HIV/AIDS hits hard in Latino community

According to a Washington Post article by Ceci Connolly, published on June 23, “AIDS rates in the [United States’s] Latino community are increasing and, with little notice, have reached what experts are calling a simmering public health crisis.”

The article presents an image of a hidden emergency: “Though Hispanics make up about 14 percent of the U.S. population, they represented 22 percent of new HIV and AIDS diagnoses tallied by federal officials in 2006,” yet HIV/AIDS in this population “has mostly been overshadowed by the epidemic among African Americans and gay white men.”

The problem of HIV/AIDS among Latinos is beginning to attract more attention from public health organizations such as the CDC.  Social and cultural issues distinct to the Latino community make the situation especially difficult to deal with.  According to the Washington Post,

Blacks still have the highest HIV rates in the country, but language difficulties, cultural barriers and, in many cases, issues of legal status make the threat in the Hispanic community unique. For those who arrived illegally, in particular, fear of arrest and deportation presents a daunting obstacle to seeking diagnosis and treatment.  […]

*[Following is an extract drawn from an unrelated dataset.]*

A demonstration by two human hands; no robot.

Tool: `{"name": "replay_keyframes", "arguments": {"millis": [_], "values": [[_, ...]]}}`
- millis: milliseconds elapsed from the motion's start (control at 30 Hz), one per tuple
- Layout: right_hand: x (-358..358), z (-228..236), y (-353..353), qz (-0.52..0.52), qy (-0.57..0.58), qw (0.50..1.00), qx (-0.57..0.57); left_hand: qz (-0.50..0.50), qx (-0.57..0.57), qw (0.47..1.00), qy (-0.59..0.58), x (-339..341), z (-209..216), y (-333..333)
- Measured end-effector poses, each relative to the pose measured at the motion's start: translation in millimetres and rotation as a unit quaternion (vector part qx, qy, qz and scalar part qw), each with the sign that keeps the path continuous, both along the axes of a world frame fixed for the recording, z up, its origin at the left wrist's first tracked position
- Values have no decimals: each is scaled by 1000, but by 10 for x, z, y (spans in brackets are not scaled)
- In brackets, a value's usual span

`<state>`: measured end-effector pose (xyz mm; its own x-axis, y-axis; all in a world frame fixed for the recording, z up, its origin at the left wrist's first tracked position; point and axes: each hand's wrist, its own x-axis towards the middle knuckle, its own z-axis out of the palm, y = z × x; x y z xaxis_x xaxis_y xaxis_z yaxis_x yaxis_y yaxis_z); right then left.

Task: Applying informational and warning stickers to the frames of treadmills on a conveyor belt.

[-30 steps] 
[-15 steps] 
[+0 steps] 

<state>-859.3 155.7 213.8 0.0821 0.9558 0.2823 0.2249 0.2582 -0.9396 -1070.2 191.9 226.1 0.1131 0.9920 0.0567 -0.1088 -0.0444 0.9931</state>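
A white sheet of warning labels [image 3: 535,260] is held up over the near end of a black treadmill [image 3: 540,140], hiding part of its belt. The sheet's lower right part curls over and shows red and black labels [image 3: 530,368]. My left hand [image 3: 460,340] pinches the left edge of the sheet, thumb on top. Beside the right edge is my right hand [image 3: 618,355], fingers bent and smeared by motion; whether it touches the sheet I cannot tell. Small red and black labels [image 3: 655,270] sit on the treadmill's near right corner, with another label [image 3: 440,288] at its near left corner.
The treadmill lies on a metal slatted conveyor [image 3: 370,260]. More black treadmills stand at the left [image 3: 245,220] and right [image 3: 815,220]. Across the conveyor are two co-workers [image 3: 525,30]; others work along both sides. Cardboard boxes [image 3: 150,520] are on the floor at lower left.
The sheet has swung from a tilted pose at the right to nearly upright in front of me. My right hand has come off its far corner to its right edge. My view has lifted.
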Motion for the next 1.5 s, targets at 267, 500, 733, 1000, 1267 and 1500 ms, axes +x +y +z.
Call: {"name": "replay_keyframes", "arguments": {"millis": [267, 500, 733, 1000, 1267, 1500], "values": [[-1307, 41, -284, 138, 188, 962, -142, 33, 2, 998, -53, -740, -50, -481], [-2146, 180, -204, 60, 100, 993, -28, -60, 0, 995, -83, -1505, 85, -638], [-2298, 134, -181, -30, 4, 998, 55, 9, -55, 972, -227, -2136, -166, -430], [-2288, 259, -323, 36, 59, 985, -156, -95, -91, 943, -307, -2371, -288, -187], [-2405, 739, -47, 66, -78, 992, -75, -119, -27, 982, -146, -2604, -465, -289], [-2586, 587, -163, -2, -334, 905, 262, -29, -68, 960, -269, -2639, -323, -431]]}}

“You combine the economic pressures, loneliness and immigration worries, and it pushes these individuals to be a hidden population,” said Frank Galvan of the Charles Drew University of Medicine and Science in Los Angeles.  […]

The nexus of AIDS and migration — the reality that viruses know no borders — will gain fresh prominence at the International AIDS Conference next month in Mexico City. It is a nexus that plays out in dramatic fashion in San Ysidro and other communities along the U.S.-Mexican border, where the tensions associated with immigration tend to exacerbate an already stigmatized illness.

The article also discusses particular challenges faced by women and gay men in the Latino community, revealed through several personal stories.

For some further perspective on this article and HIV/AIDS in the Latino community, I turned to David Michael, a college friend who founded Kenosis, a campus organization focused on ministering to people living with HIV/AIDS in the local Latino community.  He offered the following comments.  (He refers several times to details mentioned in the Washington Post — if something isn’t making sense to you, check the article.)  Here’s David:

1) The article stated that 1 in 4 gay Latinos may have HIV.  It wouldn’t surprise me.  It’s still really taboo to be gay in the Latino community, so many of them are on the DL, and therefore practicing unsafe sex.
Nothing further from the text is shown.